YOUR TASK:
Word for word, restate the lines from the one holding "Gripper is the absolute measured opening" through the last line of the material below, and leave every picture out.

DATA PROVIDED:
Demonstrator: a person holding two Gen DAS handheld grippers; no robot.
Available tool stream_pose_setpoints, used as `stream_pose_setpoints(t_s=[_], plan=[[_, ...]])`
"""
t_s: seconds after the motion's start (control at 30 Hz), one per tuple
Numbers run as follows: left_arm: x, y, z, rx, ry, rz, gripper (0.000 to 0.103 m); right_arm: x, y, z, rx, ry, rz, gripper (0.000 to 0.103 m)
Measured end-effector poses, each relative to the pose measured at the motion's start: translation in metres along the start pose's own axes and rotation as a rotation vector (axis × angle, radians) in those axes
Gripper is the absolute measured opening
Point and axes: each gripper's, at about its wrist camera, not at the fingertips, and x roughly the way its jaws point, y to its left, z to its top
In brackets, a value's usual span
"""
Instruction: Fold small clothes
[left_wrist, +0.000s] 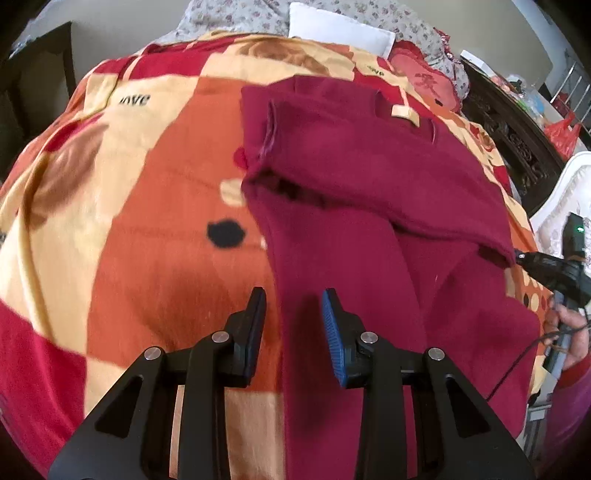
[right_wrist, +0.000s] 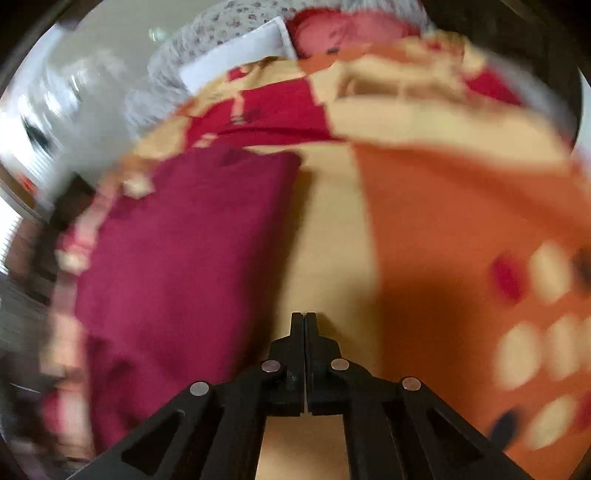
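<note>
A dark red garment (left_wrist: 354, 177) lies on the patterned orange, cream and red blanket (left_wrist: 147, 206). Its upper part is folded over, and a long strip runs down toward me. My left gripper (left_wrist: 293, 302) is open and empty, its jaws straddling the left edge of that strip just above it. In the blurred right wrist view the garment (right_wrist: 184, 251) lies to the left. My right gripper (right_wrist: 303, 317) is shut and empty over bare cream blanket (right_wrist: 332, 240), to the right of the garment's edge. The right gripper also shows at the left wrist view's right edge (left_wrist: 554, 269).
A white pillow (left_wrist: 340, 29) and floral bedding (left_wrist: 251, 14) lie at the far end of the bed. Dark carved furniture (left_wrist: 517, 140) with a red bag (left_wrist: 561, 133) stands at the right. A white headboard (left_wrist: 565, 192) is at the right edge.
</note>
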Motion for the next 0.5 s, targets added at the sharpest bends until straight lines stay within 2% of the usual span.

TASK ANSWER:
Gripper is the absolute measured opening
Point and axes: each gripper's, at about its wrist camera, not at the fingertips, and x roughly the way its jaws point, y to its left, z to its top
In brackets, a value's usual span
"""
Instruction: Fold small clothes
[left_wrist, +0.000s] 
[right_wrist, +0.000s] 
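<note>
A dark red garment (left_wrist: 354, 177) lies on the patterned orange, cream and red blanket (left_wrist: 147, 206). Its upper part is folded over, and a long strip runs down toward me. My left gripper (left_wrist: 293, 302) is open and empty, its jaws straddling the left edge of that strip just above it. In the blurred right wrist view the garment (right_wrist: 184, 251) lies to the left. My right gripper (right_wrist: 303, 317) is shut and empty over bare cream blanket (right_wrist: 332, 240), to the right of the garment's edge. The right gripper also shows at the left wrist view's right edge (left_wrist: 554, 269).
A white pillow (left_wrist: 340, 29) and floral bedding (left_wrist: 251, 14) lie at the far end of the bed. Dark carved furniture (left_wrist: 517, 140) with a red bag (left_wrist: 561, 133) stands at the right. A white headboard (left_wrist: 565, 192) is at the right edge.
</note>
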Motion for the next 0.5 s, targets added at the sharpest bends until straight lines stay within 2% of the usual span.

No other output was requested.